-- Opening Marker --
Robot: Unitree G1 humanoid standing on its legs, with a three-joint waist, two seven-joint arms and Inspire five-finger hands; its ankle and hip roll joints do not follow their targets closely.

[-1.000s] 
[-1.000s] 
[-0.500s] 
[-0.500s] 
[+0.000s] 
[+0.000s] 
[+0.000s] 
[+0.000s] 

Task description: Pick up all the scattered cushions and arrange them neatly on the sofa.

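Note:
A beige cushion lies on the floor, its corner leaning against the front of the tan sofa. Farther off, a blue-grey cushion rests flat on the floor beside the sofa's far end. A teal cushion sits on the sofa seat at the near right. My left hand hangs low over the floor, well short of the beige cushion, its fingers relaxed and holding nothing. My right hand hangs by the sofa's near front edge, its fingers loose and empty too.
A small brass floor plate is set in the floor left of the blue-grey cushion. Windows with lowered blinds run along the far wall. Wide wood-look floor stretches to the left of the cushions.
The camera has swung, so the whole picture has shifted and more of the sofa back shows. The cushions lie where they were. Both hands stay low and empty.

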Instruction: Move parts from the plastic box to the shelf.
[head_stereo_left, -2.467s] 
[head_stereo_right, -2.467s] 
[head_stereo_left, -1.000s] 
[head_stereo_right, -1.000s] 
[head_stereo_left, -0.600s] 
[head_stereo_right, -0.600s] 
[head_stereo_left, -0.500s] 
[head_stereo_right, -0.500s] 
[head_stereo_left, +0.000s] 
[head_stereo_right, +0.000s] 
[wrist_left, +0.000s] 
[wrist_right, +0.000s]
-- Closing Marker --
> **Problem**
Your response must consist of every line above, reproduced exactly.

> **Result below**
Robot: Unitree G1 humanoid standing on its legs, with a three-joint waist, two seven-joint arms and Inspire five-finger hands; its ankle and hip roll joints do not follow their targets closely.

[-1.000s] 
[-1.000s] 
[-0.500s] 
[-0.500s] 
[+0.000s] 
[+0.000s] 
[+0.000s] 
[+0.000s] 

Task description: Pick up all the scattered cushions and arrange them neatly on the sofa.

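Note:
A beige cushion lies on the floor, its corner leaning against the front of the tan sofa. Farther off, a blue-grey cushion rests flat on the floor beside the sofa's far end. A teal cushion sits on the sofa seat at the near right. My left hand hangs low over the floor, well short of the beige cushion, its fingers relaxed and holding nothing. My right hand hangs by the sofa's near front edge, its fingers loose and empty too.
A small brass floor plate is set in the floor left of the blue-grey cushion. Windows with lowered blinds run along the far wall. Wide wood-look floor stretches to the left of the cushions.
The camera has swung, so the whole picture has shifted and more of the sofa back shows. The cushions lie where they were. Both hands stay low and empty.
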
Instruction: Move parts from the plastic box to the shelf.
[head_stereo_left, -2.467s] 
[head_stereo_right, -2.467s] 
[head_stereo_left, -1.000s] 
[head_stereo_right, -1.000s] 
[head_stereo_left, -0.600s] 
[head_stereo_right, -0.600s] 
[head_stereo_left, -0.500s] 
[head_stereo_right, -0.500s] 
[head_stereo_left, +0.000s] 
[head_stereo_right, +0.000s] 
[wrist_left, +0.000s] 
[wrist_right, +0.000s]

The work on the exercise is done.